La force de combat de l’AFC/M23 est estimée à environ 30 000 combattants. Cette estimation inclut :

  • Les anciens membres du Congrès national pour la défense du peuple (CNDP) et du M23 historique ;
  • Les recrues mobilisées depuis 2021, notamment au sein de la diaspora et des camps de réfugiés au Rwanda ;
  • Des éléments issus de promotions récentes des FARDC, de la Police nationale congolaise et des Wazalendo, capturés ou ayant choisi de rejoindre le mouvement après la chute de Goma ;
  • Des membres des forces de défense locales et des unités de police nouvellement constituées.

Une situation sécuritaire toujours précaire

Ce rapport intervient dans un contexte où la situation sécuritaire et humanitaire dans l’Est de la RDC continue de se détériorer. Malgré l’existence de l’Accord de Washington et de plusieurs réunions d’évaluation, les tensions entre Kinshasa et Kigali persistent. Chaque partie interprète différemment les dispositions de cet accord, rendant sa mise en œuvre complexe.
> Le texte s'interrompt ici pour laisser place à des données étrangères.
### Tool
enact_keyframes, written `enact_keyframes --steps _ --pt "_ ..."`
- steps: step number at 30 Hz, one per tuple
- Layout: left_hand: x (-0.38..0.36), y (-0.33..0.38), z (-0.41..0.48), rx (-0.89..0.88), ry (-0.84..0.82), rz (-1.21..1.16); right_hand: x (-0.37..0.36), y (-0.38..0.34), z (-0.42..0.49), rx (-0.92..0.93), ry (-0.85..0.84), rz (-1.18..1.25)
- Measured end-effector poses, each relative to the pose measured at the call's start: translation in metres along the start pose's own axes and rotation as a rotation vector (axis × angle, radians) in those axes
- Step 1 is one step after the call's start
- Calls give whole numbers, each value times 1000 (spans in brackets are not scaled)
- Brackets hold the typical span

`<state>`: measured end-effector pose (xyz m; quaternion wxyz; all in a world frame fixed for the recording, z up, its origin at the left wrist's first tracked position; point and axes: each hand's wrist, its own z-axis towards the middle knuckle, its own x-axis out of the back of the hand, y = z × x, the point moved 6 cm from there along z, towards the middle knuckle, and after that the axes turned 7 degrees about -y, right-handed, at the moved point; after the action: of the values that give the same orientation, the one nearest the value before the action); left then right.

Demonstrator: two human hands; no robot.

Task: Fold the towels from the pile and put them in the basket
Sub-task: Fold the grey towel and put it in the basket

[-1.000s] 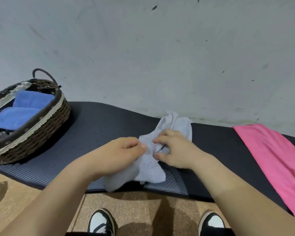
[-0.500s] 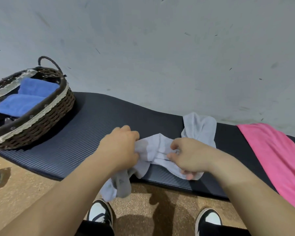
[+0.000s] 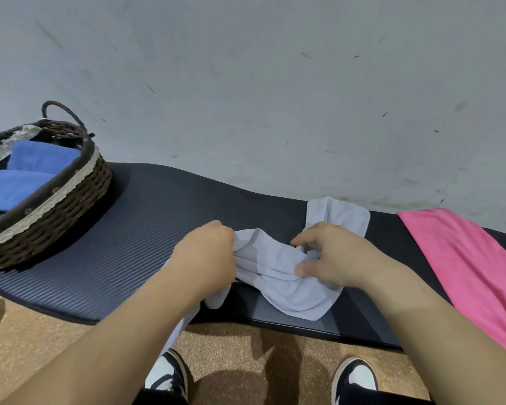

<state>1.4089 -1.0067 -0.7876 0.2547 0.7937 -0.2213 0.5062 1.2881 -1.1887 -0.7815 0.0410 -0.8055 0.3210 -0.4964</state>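
A pale grey towel [image 3: 278, 276] lies bunched on the dark mat [image 3: 146, 229], stretched between both hands. My left hand [image 3: 208, 255] grips its left part, and one end hangs over the mat's front edge below that hand. My right hand [image 3: 330, 255] pinches the towel's right part with curled fingers. Another part of the towel lies flat behind my right hand. A dark wicker basket [image 3: 70, 200] stands at the left on the mat, with folded blue towels [image 3: 21, 176] inside. A pink towel [image 3: 465, 264] lies spread at the right.
A grey wall rises right behind the mat. Brown floor runs in front of the mat, with my two black-and-white shoes [image 3: 170, 375] on it. Bare mat stretches between the basket and my hands.
My hands have drawn apart, pulling the grey towel out sideways between them. The towel has shifted to the right along the mat.
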Motion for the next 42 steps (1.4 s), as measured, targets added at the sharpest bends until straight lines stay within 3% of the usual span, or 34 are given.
enact_keyframes --steps 4,11,16,21,25,32,38,42 --pt "17 -14 1 51 -6 -68 7 1 0 78 136 -12" --pt "74 -62 -26 71 310 -358 42 -9 -31 314 398 521" --pt "88 -85 -50 62 414 -567 53 -9 -69 275 497 456" --pt "103 -75 -92 29 431 -744 71 -32 -118 300 452 316" --pt "135 -71 -127 -20 409 -751 101 -44 -164 309 359 257" --pt "182 -62 -163 -152 119 -644 151 -58 -211 293 239 233" --pt "178 -82 -99 -65 136 -412 150 -40 -131 99 424 40" --pt "144 -111 -25 32 125 -295 116 -27 -41 -2 411 12"
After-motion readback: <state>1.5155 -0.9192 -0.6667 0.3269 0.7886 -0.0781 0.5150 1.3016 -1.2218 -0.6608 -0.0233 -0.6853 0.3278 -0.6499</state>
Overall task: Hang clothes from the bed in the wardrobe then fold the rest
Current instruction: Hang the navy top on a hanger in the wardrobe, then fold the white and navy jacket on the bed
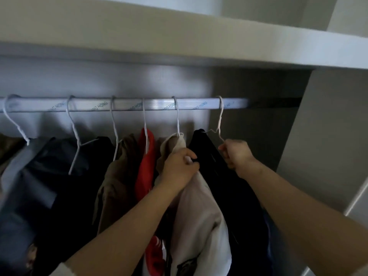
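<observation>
While both hands work at the far right of the rail (159,104), the hanging part of the job looks well under way. Six wire hangers hook over the rail. From the right they carry a black garment (229,186), a beige garment (195,206), a red garment (145,166) and an olive garment (117,186), with darker and grey clothes further left.

The right hand (237,156) is curled round the near shoulder of the last hanger (220,120), whose hook sits on the rail. The left hand (180,168) pinches the black garment's other shoulder, just beside the beige one; something white shows between its fingers, but I cannot tell what. This looks like the final straightening of a piece on its hanger inside the wardrobe (328,136).

Neither the bed nor any folded pile is in view, so what is left to hang or fold cannot be judged.

Blue print repeats along the rail; only "HONG" reads clearly, and the letters before it are blurred.
</observation>
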Demonstrator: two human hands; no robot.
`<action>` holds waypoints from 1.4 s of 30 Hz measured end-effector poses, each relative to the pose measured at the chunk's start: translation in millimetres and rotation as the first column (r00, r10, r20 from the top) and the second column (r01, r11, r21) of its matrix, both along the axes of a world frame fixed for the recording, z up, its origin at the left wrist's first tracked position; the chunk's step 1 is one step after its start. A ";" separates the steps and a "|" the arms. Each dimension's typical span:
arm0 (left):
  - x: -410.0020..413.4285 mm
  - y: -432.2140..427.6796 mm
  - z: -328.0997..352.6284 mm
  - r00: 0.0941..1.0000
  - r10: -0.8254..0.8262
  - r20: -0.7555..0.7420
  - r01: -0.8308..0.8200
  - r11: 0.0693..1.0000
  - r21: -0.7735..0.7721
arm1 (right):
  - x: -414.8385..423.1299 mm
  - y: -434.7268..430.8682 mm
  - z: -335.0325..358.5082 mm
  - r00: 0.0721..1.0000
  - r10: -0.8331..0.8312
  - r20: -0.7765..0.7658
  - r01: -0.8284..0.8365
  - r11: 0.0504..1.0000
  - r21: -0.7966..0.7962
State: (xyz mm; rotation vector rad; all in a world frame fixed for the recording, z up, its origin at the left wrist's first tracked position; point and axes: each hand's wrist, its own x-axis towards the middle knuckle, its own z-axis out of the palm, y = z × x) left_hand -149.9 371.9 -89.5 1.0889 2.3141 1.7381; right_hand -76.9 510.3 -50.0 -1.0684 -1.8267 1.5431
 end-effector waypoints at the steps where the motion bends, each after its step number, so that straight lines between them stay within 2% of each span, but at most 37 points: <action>1: 1.0 0.3 -1.6 1.000 -0.005 0.017 0.005 1.000 0.007 | -0.7 -0.4 -1.9 1.000 -0.003 0.000 0.003 1.000 0.022; 5: 6.3 -5.6 -4.7 0.995 -0.033 0.092 0.030 0.999 0.034 | 1.1 -4.2 -6.1 0.999 -0.051 -0.013 0.053 0.979 0.195; 8: 10.8 -19.0 -4.9 0.981 -0.055 0.185 0.047 0.998 0.050 | 10.0 -18.1 1.0 0.987 -0.123 -0.103 0.143 0.966 0.214; 12: 24.9 -42.5 2.2 0.963 -0.113 0.245 0.087 0.990 0.112 | 27.3 -61.5 1.5 0.976 -0.208 -0.065 0.217 0.905 0.365; 15: 38.9 -66.1 7.4 0.940 -0.183 0.287 0.138 0.976 0.170 | 46.9 -103.5 -8.3 0.961 -0.245 -0.129 0.276 0.878 0.392; 17: 49.9 -84.1 7.6 0.914 -0.224 0.338 0.164 0.967 0.197 | 66.5 -130.6 -15.6 0.936 -0.284 -0.208 0.342 0.872 0.351; 20: 76.0 -112.5 -3.1 0.861 -0.281 0.425 0.200 0.954 0.225 | 104.7 -165.4 -33.6 0.885 -0.351 -0.307 0.419 0.888 0.192; 25: 154.3 -149.0 -32.1 0.768 -0.432 0.473 0.438 0.893 0.104 | 193.0 -225.9 -86.0 0.844 -0.493 -0.210 0.498 0.866 -0.033; 29: 237.9 -164.5 -61.3 0.654 -0.537 0.533 0.649 0.760 -0.031 | 282.1 -278.1 -128.1 0.744 -0.660 -0.106 0.641 0.749 -0.169; 35: 380.4 -200.3 -101.0 0.486 -0.641 0.594 0.851 0.501 -0.156 | 430.5 -363.8 -166.5 0.482 -0.876 -0.022 0.820 0.459 -0.341; 38: 466.8 -232.1 -113.6 0.374 -0.714 0.592 0.926 0.322 -0.196 | 511.0 -417.2 -176.3 0.348 -0.937 -0.015 0.870 0.329 -0.368; 42: 597.5 -298.4 -125.9 0.169 -0.771 0.615 0.977 0.051 -0.205 | 633.6 -510.9 -186.7 0.121 -0.992 0.029 0.927 0.103 -0.362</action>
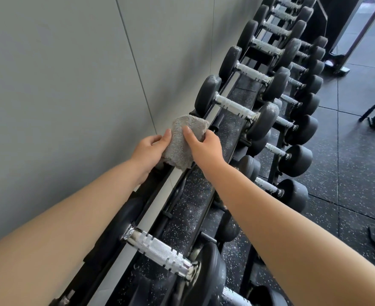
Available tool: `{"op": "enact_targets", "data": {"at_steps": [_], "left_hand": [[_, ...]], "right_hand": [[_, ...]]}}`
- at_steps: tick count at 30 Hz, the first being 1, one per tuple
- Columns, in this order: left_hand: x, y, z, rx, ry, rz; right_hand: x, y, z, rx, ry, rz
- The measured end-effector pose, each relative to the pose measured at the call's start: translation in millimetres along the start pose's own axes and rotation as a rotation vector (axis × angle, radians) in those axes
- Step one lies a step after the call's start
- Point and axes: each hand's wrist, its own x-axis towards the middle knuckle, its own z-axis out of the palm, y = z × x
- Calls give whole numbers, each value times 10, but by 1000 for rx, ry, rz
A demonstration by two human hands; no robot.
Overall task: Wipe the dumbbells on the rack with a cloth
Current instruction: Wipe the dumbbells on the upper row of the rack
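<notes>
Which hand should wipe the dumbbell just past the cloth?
Probably the right hand. It grips the cloth on the side nearest that dumbbell, while the left hand holds the cloth's wall side, farther from it.

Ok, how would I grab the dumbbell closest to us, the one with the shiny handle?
Grab the ribbed silver handle from above: it lies bare on top, and the fat black heads at its ends look too wide to hold.

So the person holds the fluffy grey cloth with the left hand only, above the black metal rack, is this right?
Not quite. In the head view both hands grip the fluffy grey cloth: the left hand and the right hand each pinch it, above the black metal rack.
</notes>
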Motion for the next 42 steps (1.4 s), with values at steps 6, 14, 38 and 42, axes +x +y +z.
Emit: {"op": "enact_targets", "data": {"at_steps": [6,14,38,42], "left_hand": [[-246,133,13,-146,89,-59],[-797,298,-99,-350,-76,-152],[-1978,1109,1243,-277,484,229],[-2064,1150,1539,-269,551,218]], "right_hand": [[-211,-95,-150,-48,-22,-60],[-668,-277,-369,-103,-75,-132],[-710,-1022,-2124,-243,-528,-421],[-621,-1078,-2364,-237,-564,-406]]}}
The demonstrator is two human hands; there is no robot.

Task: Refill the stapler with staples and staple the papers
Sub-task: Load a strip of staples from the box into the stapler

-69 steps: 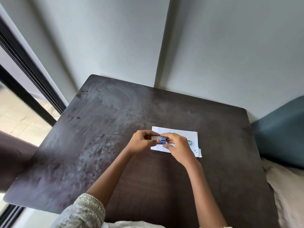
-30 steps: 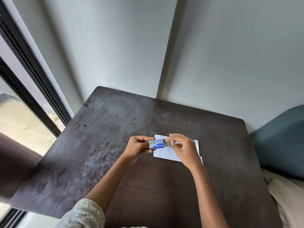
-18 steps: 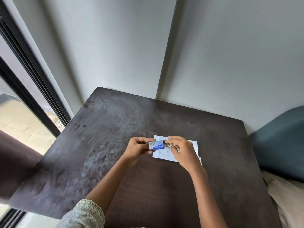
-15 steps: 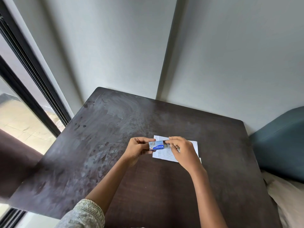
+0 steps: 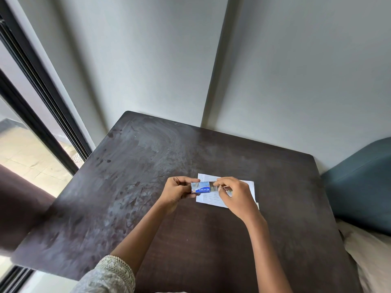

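While nothing has actually been stapled yet as far as I can see, the refill part looks like it's only just getting going. Left hand (image 5: 176, 190) is wrapped around a little blue staple box (image 5: 200, 187), gripping its sleeve from the 9 o'clock side, and the right hand (image 5: 234, 196) is pinching at the box's 3 o'clock end, where the inner tray looks slid partway out with some grey staple strips (image 5: 215, 188) showing. Can't tell for sure whether the right fingertips have a strip pinched or just the tray edge, it's too small. All of that is held just above the papers (image 5: 211, 198), which lie flat on the dark table (image 5: 148, 176) a bit toward 3 o'clock of centre, partly hidden under the right hand. Funny thing is I can't spot the stapler anywhere, so it's either behind the right hand or out of view. So my read: box open, staples reachable, that's about it. Left to do, I'd guess: pull a strip out, open the stapler, load it, close it, then square up the sheets and punch them. Pretty early days honestly.
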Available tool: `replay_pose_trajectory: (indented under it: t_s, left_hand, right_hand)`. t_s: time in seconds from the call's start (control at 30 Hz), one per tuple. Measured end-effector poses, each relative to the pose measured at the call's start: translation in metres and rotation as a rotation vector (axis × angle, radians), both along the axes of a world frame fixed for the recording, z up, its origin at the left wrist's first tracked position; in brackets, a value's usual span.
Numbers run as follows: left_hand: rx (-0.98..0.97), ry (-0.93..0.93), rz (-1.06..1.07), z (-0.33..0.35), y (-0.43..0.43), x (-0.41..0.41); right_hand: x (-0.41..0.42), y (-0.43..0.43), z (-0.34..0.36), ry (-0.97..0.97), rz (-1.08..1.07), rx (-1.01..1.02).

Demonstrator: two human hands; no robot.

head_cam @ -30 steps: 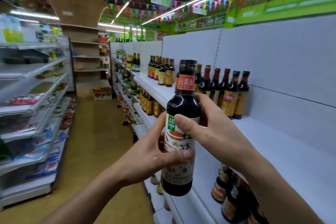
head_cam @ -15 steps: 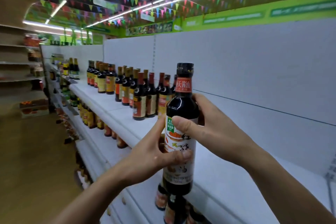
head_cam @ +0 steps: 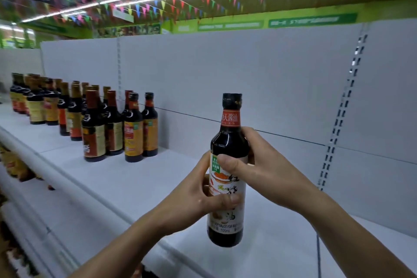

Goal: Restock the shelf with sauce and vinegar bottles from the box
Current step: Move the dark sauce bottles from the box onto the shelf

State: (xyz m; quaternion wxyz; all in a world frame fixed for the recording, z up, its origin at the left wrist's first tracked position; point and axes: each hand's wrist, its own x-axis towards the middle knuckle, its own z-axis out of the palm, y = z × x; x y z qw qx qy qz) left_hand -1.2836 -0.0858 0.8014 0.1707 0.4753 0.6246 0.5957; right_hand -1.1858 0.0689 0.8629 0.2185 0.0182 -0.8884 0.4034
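While both hands grip it, the soy sauce bottle (head_cam: 228, 165) stands upright in the air above the front edge of the white shelf (head_cam: 126, 178), not touching it. Left hand (head_cam: 194, 198) clamped on the lower label, thumb across the front. Right hand (head_cam: 259, 169) clamped at the shoulder, thumb on the label top. Shelved bottles (head_cam: 94, 119) stand in rows toward the shelf's left end, well apart from the held one.

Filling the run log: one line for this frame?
hands: left, right both on soy sauce bottle | upright, above shelf | not yet placed
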Motion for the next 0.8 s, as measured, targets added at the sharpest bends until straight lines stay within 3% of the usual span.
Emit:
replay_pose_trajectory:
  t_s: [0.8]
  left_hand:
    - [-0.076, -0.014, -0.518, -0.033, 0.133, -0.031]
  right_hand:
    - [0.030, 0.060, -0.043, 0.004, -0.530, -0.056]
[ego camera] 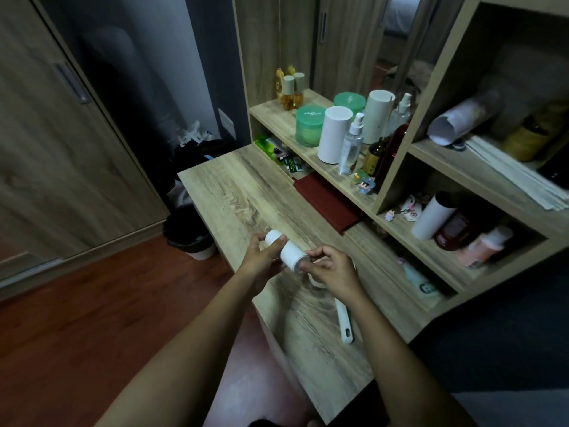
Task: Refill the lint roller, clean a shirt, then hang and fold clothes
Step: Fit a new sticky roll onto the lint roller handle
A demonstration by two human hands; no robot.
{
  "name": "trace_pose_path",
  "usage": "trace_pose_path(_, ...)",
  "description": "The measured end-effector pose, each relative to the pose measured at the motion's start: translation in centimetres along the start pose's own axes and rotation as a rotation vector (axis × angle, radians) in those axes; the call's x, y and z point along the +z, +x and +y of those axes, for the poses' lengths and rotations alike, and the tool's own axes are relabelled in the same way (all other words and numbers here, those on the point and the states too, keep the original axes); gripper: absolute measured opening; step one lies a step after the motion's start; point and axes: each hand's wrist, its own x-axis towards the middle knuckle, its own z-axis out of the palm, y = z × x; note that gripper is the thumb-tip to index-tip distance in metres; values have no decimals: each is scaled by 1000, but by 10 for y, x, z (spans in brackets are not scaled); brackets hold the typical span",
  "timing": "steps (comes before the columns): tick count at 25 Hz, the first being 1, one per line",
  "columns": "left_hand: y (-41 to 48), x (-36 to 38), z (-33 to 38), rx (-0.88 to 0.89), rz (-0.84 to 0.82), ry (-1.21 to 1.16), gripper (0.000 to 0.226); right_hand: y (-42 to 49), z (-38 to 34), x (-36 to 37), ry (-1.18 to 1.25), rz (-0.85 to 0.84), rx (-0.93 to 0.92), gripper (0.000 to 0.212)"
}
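A white refill roll is held just above the wooden desk, lying sideways between both hands. My left hand wraps its middle from the left. My right hand pinches the roll's near right end with fingertips. The white lint roller handle lies on the desk below my right wrist; its head is hidden under that hand.
Shelves on the right carry another white roll, green jars, spray bottles and more. A dark red cloth lies at the desk's back. A bin stands on the floor left of the desk, by the wardrobe doors.
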Motion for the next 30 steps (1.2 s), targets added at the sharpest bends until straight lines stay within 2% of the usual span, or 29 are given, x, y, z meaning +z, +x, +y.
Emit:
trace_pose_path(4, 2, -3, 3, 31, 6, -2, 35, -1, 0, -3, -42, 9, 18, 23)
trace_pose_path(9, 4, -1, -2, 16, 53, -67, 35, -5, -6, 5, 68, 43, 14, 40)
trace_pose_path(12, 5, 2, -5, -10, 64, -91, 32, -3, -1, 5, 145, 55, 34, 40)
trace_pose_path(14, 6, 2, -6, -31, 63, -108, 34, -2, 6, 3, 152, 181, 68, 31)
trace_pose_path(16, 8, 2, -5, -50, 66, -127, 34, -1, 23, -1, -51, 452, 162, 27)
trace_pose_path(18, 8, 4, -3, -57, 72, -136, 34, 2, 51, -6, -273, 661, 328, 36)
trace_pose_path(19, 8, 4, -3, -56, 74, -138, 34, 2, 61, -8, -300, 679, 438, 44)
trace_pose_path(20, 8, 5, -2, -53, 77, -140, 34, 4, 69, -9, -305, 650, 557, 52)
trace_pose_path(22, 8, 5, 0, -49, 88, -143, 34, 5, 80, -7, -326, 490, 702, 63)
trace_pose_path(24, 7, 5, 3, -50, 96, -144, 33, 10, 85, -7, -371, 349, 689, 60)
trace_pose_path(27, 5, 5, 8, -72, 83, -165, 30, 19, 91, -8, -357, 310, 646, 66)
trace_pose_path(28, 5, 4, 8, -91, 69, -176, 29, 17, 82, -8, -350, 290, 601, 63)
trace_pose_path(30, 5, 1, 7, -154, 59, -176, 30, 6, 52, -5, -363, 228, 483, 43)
Le processus de Doha, placé sous l’égide du Qatar, peine également à aboutir. Après plusieurs cycles de discussions, les positions de Kinshasa et de la rébellion de l’AFC/M23, soutenue par le Rwanda, restent éloignées. La phase de négociations de Montreux, en Suisse, n’a pas permis de relancer efficacement le dialogue.

Les engagements issus de cette phase n’ont pas été pleinement respectés, et la détérioration de la situation au Moyen-Orient a encore ralenti les efforts de médiation.